*WHAT YOU SHOULD DO*. A complete, exact retyping of the data below is required.

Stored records

--- START ---

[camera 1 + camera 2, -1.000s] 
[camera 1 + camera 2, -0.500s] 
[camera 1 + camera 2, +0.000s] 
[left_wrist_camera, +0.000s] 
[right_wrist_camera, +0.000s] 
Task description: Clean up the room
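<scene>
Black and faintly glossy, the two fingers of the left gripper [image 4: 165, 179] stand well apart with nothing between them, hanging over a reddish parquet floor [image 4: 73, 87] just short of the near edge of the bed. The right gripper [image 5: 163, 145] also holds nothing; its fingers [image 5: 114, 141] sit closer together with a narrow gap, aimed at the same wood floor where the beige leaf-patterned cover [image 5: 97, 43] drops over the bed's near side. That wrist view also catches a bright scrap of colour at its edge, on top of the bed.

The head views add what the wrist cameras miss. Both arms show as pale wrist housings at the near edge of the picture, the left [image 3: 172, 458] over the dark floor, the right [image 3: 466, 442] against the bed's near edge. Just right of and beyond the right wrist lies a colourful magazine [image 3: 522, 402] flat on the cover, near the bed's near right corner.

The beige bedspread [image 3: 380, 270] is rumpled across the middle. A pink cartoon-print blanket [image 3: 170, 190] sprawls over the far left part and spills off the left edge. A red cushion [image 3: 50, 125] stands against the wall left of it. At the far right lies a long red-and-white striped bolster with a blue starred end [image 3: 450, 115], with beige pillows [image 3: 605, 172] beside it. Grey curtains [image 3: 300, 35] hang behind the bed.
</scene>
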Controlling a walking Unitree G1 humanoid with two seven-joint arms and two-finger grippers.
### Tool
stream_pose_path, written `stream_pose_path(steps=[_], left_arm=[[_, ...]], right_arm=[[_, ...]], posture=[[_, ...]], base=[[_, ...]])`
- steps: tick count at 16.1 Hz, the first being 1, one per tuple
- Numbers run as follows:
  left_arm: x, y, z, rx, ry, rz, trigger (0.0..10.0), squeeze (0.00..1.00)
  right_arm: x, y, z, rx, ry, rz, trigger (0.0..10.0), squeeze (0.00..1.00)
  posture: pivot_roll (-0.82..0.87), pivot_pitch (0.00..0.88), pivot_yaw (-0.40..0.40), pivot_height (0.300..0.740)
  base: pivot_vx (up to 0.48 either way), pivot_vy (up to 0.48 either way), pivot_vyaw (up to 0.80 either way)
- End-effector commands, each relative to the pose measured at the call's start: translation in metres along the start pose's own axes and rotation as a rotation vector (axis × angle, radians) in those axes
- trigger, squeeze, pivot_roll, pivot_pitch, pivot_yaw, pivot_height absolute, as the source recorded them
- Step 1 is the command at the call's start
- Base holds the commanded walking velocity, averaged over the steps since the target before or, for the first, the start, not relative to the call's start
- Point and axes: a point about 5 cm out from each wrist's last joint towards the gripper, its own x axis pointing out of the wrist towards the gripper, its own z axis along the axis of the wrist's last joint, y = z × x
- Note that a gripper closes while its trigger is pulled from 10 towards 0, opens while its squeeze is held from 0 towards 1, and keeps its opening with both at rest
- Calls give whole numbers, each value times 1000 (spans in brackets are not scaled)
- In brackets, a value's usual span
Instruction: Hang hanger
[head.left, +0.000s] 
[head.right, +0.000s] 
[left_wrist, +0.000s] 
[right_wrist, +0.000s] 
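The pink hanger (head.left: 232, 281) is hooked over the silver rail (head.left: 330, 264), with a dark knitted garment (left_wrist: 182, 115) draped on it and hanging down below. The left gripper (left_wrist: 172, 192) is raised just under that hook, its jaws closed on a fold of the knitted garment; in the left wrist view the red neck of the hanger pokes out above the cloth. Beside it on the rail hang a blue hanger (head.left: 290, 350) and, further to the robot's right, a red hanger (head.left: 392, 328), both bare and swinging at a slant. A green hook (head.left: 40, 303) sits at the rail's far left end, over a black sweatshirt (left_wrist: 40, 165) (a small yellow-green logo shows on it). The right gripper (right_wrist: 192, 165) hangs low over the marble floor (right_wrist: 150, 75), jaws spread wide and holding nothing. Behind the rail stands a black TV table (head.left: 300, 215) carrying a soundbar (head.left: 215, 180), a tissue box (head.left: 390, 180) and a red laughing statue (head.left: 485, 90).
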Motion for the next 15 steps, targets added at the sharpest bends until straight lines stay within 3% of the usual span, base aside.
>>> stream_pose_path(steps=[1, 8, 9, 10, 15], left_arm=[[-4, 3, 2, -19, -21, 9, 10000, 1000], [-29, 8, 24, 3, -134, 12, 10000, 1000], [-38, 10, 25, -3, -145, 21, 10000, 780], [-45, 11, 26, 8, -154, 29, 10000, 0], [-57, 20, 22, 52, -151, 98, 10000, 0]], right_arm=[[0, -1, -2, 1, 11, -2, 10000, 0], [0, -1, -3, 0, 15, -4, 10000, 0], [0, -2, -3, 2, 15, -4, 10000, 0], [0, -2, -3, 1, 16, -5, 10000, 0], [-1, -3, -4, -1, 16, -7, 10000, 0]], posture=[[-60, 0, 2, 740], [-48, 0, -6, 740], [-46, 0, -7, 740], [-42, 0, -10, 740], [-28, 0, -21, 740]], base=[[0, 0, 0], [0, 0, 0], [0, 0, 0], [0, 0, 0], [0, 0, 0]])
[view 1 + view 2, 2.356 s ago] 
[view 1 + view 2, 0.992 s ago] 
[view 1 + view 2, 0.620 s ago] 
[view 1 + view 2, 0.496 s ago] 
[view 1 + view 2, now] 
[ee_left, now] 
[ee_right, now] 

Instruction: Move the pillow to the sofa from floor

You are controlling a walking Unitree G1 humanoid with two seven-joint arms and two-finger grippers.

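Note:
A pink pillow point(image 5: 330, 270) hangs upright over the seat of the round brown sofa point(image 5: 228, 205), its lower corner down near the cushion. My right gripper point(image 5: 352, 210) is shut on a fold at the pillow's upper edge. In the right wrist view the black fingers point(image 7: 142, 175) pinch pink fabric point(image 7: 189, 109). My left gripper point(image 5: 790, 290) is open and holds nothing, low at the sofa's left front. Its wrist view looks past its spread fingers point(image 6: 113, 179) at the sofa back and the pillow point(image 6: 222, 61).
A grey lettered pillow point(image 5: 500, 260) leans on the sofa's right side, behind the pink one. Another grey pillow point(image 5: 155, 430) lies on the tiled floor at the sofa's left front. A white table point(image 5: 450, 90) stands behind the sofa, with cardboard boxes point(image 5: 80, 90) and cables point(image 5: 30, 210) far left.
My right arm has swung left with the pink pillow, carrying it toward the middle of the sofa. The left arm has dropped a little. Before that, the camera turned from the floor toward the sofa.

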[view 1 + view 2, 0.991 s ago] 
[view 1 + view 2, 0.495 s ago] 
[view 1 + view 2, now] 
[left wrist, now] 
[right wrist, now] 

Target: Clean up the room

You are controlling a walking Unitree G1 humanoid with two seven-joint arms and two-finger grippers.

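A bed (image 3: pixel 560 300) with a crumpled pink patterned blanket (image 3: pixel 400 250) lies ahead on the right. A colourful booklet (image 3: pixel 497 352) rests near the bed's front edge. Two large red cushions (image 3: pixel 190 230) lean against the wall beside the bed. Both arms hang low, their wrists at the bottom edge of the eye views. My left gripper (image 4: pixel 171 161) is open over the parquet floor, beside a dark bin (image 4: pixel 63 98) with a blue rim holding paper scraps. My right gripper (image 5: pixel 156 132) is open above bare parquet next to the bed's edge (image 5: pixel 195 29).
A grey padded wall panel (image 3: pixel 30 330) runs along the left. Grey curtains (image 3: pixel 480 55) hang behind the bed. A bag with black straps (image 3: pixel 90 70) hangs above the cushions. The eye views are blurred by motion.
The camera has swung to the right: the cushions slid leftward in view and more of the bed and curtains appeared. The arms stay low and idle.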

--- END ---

*ANSWER SPACE*.
[camera 1 + camera 2, -1.000s] 
[camera 1 + camera 2, -0.500s] 
[camera 1 + camera 2, +0.000s] 
[left_wrist_camera, +0.000s] 
[right_wrist_camera, +0.000s] 
Task description: Clean up the room
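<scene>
Black and faintly glossy, the two fingers of the left gripper [image 4: 165, 179] stand well apart with nothing between them, hanging over a reddish parquet floor [image 4: 73, 87] just short of the near edge of the bed. The right gripper [image 5: 163, 145] also holds nothing; its fingers [image 5: 114, 141] sit closer together with a narrow gap, aimed at the same wood floor where the beige leaf-patterned cover [image 5: 97, 43] drops over the bed's near side. That wrist view also catches a bright scrap of colour at its edge, on top of the bed.

The head views add what the wrist cameras miss. Both arms show as pale wrist housings at the near edge of the picture, the left [image 3: 172, 458] over the dark floor, the right [image 3: 466, 442] against the bed's near edge. Just right of and beyond the right wrist lies a colourful magazine [image 3: 522, 402] flat on the cover, near the bed's near right corner.

The beige bedspread [image 3: 380, 270] is rumpled across the middle. A pink cartoon-print blanket [image 3: 170, 190] sprawls over the far left part and spills off the left edge. A red cushion [image 3: 50, 125] stands against the wall left of it. At the far right lies a long red-and-white striped bolster with a blue starred end [image 3: 450, 115], with beige pillows [image 3: 605, 172] beside it. Grey curtains [image 3: 300, 35] hang behind the bed.
</scene>
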Controlling a walking Unitree G1 humanoid with two seven-joint arms and two-finger grippers.
### Tool
stream_pose_path, written `stream_pose_path(steps=[_], left_arm=[[_, ...]], right_arm=[[_, ...]], posture=[[_, ...]], base=[[_, ...]])`
- steps: tick count at 16.1 Hz, the first being 1, one per tuple
- Numbers run as follows:
  left_arm: x, y, z, rx, ry, rz, trigger (0.0..10.0), squeeze (0.00..1.00)
  right_arm: x, y, z, rx, ry, rz, trigger (0.0..10.0), squeeze (0.00..1.00)
  posture: pivot_roll (-0.82..0.87), pivot_pitch (0.00..0.88), pivot_yaw (-0.40..0.40), pivot_height (0.300..0.740)
  base: pivot_vx (up to 0.48 either way), pivot_vy (up to 0.48 either way), pivot_vyaw (up to 0.80 either way)
- End-effector commands, each relative to the pose measured at the call's start: translation in metres along the start pose's own axes and rotation as a rotation vector (axis × angle, radians) in those axes
- trigger, squeeze, pivot_roll, pivot_pitch, pivot_yaw, pivot_height absolute, as the source recorded them
- Step 1 is the command at the call's start
- Base holds the commanded walking velocity, averaged over the steps since the target before or, for the first, the start, not relative to the call's start
- Point and axes: a point about 5 cm out from each wrist's last joint towards the gripper, its own x axis pointing out of the wrist towards the gripper, its own z axis along the axis of the wrist's last joint, y = z × x
- Note that a gripper closes while its trigger is pulled from 10 towards 0, opens while its squeeze is held from 0 towards 1, and keeps its opening with both at rest
- Calls give whole numbers, each value times 1000 (spans in brackets are not scaled)
- In brackets, a value's usual span
Instruction: Hang hanger
[head.left, +0.000s] 
[head.right, +0.000s] 
[left_wrist, +0.000s] 
[right_wrist, +0.000s] 
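The pink hanger (head.left: 232, 281) is hooked over the silver rail (head.left: 330, 264), with a dark knitted garment (left_wrist: 182, 115) draped on it and hanging down below. The left gripper (left_wrist: 172, 192) is raised just under that hook, its jaws closed on a fold of the knitted garment; in the left wrist view the red neck of the hanger pokes out above the cloth. Beside it on the rail hang a blue hanger (head.left: 290, 350) and, further to the robot's right, a red hanger (head.left: 392, 328), both bare and swinging at a slant. A green hook (head.left: 40, 303) sits at the rail's far left end, over a black sweatshirt (left_wrist: 40, 165) (a small yellow-green logo shows on it). The right gripper (right_wrist: 192, 165) hangs low over the marble floor (right_wrist: 150, 75), jaws spread wide and holding nothing. Behind the rail stands a black TV table (head.left: 300, 215) carrying a soundbar (head.left: 215, 180), a tissue box (head.left: 390, 180) and a red laughing statue (head.left: 485, 90).
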Motion for the next 15 steps, targets added at the sharpest bends until straight lines stay within 3% of the usual span, base aside.
>>> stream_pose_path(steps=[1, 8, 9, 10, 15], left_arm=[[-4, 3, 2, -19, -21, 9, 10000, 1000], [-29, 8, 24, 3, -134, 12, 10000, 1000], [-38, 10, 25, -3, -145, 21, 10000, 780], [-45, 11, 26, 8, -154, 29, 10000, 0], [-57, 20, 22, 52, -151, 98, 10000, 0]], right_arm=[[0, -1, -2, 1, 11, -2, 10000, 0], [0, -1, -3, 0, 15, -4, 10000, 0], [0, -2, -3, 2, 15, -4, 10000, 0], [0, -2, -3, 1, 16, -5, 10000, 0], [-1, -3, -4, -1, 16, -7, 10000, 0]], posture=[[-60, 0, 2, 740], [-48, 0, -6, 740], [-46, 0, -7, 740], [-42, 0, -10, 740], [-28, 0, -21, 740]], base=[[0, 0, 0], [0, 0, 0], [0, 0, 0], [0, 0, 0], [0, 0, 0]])
[view 1 + view 2, 2.356 s ago] 
[view 1 + view 2, 0.992 s ago] 
[view 1 + view 2, 0.620 s ago] 
[view 1 + view 2, 0.496 s ago] 
[view 1 + view 2, now] 
[ee_left, now] 
[ee_right, now] 

Instruction: Move the pillow to the sofa from floor

You are controlling a walking Unitree G1 humanoid with two seven-joint arms and two-finger grippers.

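Note:
A pink pillow point(image 5: 330, 270) hangs upright over the seat of the round brown sofa point(image 5: 228, 205), its lower corner down near the cushion. My right gripper point(image 5: 352, 210) is shut on a fold at the pillow's upper edge. In the right wrist view the black fingers point(image 7: 142, 175) pinch pink fabric point(image 7: 189, 109). My left gripper point(image 5: 790, 290) is open and holds nothing, low at the sofa's left front. Its wrist view looks past its spread fingers point(image 6: 113, 179) at the sofa back and the pillow point(image 6: 222, 61).
A grey lettered pillow point(image 5: 500, 260) leans on the sofa's right side, behind the pink one. Another grey pillow point(image 5: 155, 430) lies on the tiled floor at the sofa's left front. A white table point(image 5: 450, 90) stands behind the sofa, with cardboard boxes point(image 5: 80, 90) and cables point(image 5: 30, 210) far left.
My right arm has swung left with the pink pillow, carrying it toward the middle of the sofa. The left arm has dropped a little. Before that, the camera turned from the floor toward the sofa.
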
[view 1 + view 2, 0.991 s ago] 
[view 1 + view 2, 0.495 s ago] 
[view 1 + view 2, now] 
[left wrist, now] 
[right wrist, now] 

Target: Clean up the room

You are controlling a walking Unitree G1 humanoid with two seven-joint arms and two-finger grippers.

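A bed (image 3: pixel 560 300) with a crumpled pink patterned blanket (image 3: pixel 400 250) lies ahead on the right. A colourful booklet (image 3: pixel 497 352) rests near the bed's front edge. Two large red cushions (image 3: pixel 190 230) lean against the wall beside the bed. Both arms hang low, their wrists at the bottom edge of the eye views. My left gripper (image 4: pixel 171 161) is open over the parquet floor, beside a dark bin (image 4: pixel 63 98) with a blue rim holding paper scraps. My right gripper (image 5: pixel 156 132) is open above bare parquet next to the bed's edge (image 5: pixel 195 29).
A grey padded wall panel (image 3: pixel 30 330) runs along the left. Grey curtains (image 3: pixel 480 55) hang behind the bed. A bag with black straps (image 3: pixel 90 70) hangs above the cushions. The eye views are blurred by motion.
The camera has swung to the right: the cushions slid leftward in view and more of the bed and curtains appeared. The arms stay low and idle.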

With the answer given, the exercise is complete.